Start of Records for the exercise

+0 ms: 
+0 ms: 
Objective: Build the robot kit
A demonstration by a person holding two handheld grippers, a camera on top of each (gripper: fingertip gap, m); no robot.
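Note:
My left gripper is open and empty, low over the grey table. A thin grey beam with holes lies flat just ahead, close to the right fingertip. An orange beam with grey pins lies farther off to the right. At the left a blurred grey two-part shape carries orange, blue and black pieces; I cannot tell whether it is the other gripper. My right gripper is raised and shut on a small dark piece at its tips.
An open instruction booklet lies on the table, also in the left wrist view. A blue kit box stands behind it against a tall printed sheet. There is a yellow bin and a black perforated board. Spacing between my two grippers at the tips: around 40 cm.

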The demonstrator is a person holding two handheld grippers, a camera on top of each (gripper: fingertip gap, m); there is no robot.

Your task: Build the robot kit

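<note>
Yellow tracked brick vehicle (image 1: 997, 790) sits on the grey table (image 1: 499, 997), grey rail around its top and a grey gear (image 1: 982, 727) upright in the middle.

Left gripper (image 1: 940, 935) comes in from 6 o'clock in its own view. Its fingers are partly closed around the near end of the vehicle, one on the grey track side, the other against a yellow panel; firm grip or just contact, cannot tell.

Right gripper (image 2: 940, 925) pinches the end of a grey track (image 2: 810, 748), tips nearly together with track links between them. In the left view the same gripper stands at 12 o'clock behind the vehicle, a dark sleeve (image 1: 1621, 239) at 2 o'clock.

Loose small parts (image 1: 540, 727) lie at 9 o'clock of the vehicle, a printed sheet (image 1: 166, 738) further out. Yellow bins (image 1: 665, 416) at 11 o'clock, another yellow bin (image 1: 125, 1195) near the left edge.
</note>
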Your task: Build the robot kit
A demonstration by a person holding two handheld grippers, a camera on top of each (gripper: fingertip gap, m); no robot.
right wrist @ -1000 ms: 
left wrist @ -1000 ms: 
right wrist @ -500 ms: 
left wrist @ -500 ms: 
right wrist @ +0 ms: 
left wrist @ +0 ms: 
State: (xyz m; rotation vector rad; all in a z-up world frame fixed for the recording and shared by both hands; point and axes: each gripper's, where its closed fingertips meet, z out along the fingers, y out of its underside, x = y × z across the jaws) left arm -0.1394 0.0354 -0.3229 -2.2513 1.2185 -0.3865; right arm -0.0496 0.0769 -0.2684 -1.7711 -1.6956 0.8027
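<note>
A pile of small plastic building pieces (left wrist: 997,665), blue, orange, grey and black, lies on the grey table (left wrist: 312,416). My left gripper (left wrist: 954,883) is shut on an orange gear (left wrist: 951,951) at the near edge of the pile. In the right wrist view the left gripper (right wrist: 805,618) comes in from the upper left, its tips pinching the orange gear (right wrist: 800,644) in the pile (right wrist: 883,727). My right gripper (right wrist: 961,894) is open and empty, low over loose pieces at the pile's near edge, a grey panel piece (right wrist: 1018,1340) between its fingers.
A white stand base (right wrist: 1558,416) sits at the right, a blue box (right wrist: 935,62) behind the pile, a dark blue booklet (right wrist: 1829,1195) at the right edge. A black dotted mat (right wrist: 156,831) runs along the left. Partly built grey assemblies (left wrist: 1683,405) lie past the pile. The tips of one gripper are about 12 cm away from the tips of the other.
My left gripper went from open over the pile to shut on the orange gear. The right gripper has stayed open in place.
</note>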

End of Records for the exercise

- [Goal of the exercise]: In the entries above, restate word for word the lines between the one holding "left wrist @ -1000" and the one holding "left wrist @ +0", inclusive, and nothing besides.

- [Exercise answer]:
left wrist @ -1000 ms: 
right wrist @ -500 ms: 
left wrist @ -500 ms: 
right wrist @ +0 ms: 
left wrist @ +0 ms: 

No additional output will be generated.